Wednesday, July 3, 2013

Problems with formulas


As much as I admire the myriad of models currently available in promoting efficiency and efficacy in the business and social world; I remain wary of the fact that we have perhaps become too formulaic in our approach to human interaction and life in general.  Formulas can sometime extinguish creativity and suffocate spontaneity.  Rules are necessary, but if we become too adherent to them, and leave little room for aberration, than we inadvertently limit ourselves.  By abiding to rules stringently, we are in fact surrendering our faculty to think critically. Flexibility is lost when we ensconce ourselves in the false security accord by formulas.  We risk yielding too readily to a certain set of outcomes on some logic tree or flow-chart, and neglect the fact there is something more.  Thinking outside the box is good, but who placed us in a box in the first place?  Having formulas work for dealing with the ordinary, but I do believe ultimately our goal is to be able to act extraordinary.

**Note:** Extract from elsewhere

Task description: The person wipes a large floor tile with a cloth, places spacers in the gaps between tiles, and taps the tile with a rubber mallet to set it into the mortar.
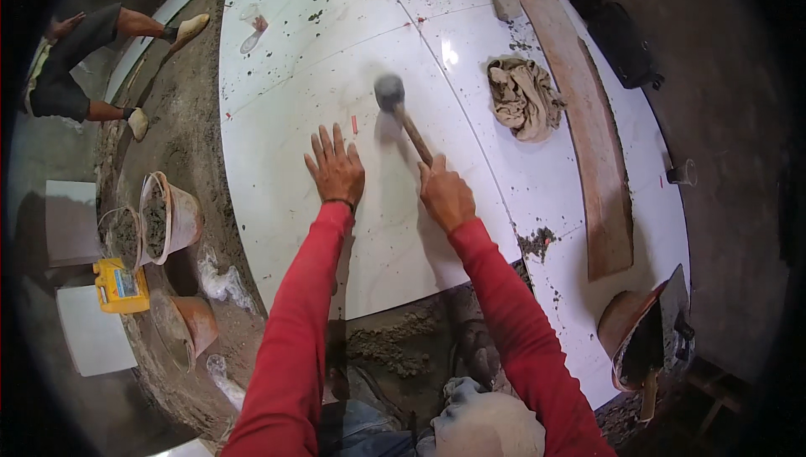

I believe the lesser the rules, the more flexibility therein.  The truth is the more we seek to define, the more we confine ourselves.  Systems strip away humanity in that we seek to operationally define human existence to measurable units, neglecting the fact that we have the potential to be infinite, that our experience can be vast.  Think of the Ten Commandments or the Golden Rule; they are sublime in their simplicity.  The message is simple: be nice to one another, and don’t desire beyond your needs.  Yet much of that is lost in translation beneath the layers of formulas.